TASK STATEMENT
Your output must match the data word for word, with every line included.

--- SOURCE DATA ---

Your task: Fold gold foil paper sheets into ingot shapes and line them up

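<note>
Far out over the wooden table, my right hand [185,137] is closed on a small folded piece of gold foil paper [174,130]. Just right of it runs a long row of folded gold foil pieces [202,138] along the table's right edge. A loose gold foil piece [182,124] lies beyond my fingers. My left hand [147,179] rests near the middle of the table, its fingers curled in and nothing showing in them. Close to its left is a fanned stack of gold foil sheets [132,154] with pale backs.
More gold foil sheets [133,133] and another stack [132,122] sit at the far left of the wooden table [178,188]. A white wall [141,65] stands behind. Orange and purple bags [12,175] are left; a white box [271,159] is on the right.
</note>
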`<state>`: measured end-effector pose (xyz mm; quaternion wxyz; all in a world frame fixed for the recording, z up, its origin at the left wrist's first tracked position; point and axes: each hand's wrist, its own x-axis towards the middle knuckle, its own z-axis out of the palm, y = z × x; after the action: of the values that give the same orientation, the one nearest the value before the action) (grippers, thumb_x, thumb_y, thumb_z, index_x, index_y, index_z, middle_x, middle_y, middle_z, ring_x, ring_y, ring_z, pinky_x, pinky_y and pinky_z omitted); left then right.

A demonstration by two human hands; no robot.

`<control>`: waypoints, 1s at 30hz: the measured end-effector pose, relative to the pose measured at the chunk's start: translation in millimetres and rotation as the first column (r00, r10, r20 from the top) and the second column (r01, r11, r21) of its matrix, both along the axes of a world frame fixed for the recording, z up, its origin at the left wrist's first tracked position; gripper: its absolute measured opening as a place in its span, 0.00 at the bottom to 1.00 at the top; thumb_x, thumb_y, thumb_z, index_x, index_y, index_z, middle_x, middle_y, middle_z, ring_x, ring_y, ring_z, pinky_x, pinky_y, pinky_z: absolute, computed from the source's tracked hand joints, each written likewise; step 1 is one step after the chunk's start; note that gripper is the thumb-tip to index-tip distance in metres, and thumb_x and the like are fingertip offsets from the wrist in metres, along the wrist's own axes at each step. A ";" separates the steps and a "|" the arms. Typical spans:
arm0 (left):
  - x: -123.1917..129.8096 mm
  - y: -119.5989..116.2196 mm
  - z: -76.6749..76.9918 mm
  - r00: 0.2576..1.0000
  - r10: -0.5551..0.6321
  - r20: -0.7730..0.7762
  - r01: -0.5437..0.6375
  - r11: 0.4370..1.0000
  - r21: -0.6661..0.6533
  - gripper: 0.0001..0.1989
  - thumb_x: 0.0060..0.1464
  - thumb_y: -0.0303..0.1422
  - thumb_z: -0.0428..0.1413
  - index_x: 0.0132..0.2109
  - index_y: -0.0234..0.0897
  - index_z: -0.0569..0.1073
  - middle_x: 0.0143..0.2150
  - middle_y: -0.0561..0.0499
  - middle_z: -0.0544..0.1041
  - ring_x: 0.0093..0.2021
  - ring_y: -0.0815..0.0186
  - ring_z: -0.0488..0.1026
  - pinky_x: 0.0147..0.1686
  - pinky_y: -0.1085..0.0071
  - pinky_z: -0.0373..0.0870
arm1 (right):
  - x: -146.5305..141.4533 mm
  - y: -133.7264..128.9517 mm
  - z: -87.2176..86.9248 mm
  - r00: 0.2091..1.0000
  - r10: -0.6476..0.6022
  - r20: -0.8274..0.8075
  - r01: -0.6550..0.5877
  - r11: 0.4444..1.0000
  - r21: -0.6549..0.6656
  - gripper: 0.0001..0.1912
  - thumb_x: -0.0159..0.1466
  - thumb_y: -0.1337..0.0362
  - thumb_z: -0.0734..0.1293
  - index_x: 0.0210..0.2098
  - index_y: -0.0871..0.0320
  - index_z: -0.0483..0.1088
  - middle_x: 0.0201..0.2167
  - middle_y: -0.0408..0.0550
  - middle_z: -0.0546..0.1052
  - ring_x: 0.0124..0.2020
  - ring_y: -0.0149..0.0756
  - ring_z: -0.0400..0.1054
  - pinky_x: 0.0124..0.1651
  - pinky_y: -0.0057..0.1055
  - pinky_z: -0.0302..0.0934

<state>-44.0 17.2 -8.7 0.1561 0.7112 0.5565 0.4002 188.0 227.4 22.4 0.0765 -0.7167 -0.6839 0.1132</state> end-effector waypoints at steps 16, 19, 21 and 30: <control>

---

TASK OUTPUT
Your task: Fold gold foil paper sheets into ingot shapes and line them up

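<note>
Far out over the wooden table, my right hand [185,137] is closed on a small folded piece of gold foil paper [174,130]. Just right of it runs a long row of folded gold foil pieces [202,138] along the table's right edge. A loose gold foil piece [182,124] lies beyond my fingers. My left hand [147,179] rests near the middle of the table, its fingers curled in and nothing showing in them. Close to its left is a fanned stack of gold foil sheets [132,154] with pale backs.
More gold foil sheets [133,133] and another stack [132,122] sit at the far left of the wooden table [178,188]. A white wall [141,65] stands behind. Orange and purple bags [12,175] are left; a white box [271,159] is on the right.
</note>
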`<state>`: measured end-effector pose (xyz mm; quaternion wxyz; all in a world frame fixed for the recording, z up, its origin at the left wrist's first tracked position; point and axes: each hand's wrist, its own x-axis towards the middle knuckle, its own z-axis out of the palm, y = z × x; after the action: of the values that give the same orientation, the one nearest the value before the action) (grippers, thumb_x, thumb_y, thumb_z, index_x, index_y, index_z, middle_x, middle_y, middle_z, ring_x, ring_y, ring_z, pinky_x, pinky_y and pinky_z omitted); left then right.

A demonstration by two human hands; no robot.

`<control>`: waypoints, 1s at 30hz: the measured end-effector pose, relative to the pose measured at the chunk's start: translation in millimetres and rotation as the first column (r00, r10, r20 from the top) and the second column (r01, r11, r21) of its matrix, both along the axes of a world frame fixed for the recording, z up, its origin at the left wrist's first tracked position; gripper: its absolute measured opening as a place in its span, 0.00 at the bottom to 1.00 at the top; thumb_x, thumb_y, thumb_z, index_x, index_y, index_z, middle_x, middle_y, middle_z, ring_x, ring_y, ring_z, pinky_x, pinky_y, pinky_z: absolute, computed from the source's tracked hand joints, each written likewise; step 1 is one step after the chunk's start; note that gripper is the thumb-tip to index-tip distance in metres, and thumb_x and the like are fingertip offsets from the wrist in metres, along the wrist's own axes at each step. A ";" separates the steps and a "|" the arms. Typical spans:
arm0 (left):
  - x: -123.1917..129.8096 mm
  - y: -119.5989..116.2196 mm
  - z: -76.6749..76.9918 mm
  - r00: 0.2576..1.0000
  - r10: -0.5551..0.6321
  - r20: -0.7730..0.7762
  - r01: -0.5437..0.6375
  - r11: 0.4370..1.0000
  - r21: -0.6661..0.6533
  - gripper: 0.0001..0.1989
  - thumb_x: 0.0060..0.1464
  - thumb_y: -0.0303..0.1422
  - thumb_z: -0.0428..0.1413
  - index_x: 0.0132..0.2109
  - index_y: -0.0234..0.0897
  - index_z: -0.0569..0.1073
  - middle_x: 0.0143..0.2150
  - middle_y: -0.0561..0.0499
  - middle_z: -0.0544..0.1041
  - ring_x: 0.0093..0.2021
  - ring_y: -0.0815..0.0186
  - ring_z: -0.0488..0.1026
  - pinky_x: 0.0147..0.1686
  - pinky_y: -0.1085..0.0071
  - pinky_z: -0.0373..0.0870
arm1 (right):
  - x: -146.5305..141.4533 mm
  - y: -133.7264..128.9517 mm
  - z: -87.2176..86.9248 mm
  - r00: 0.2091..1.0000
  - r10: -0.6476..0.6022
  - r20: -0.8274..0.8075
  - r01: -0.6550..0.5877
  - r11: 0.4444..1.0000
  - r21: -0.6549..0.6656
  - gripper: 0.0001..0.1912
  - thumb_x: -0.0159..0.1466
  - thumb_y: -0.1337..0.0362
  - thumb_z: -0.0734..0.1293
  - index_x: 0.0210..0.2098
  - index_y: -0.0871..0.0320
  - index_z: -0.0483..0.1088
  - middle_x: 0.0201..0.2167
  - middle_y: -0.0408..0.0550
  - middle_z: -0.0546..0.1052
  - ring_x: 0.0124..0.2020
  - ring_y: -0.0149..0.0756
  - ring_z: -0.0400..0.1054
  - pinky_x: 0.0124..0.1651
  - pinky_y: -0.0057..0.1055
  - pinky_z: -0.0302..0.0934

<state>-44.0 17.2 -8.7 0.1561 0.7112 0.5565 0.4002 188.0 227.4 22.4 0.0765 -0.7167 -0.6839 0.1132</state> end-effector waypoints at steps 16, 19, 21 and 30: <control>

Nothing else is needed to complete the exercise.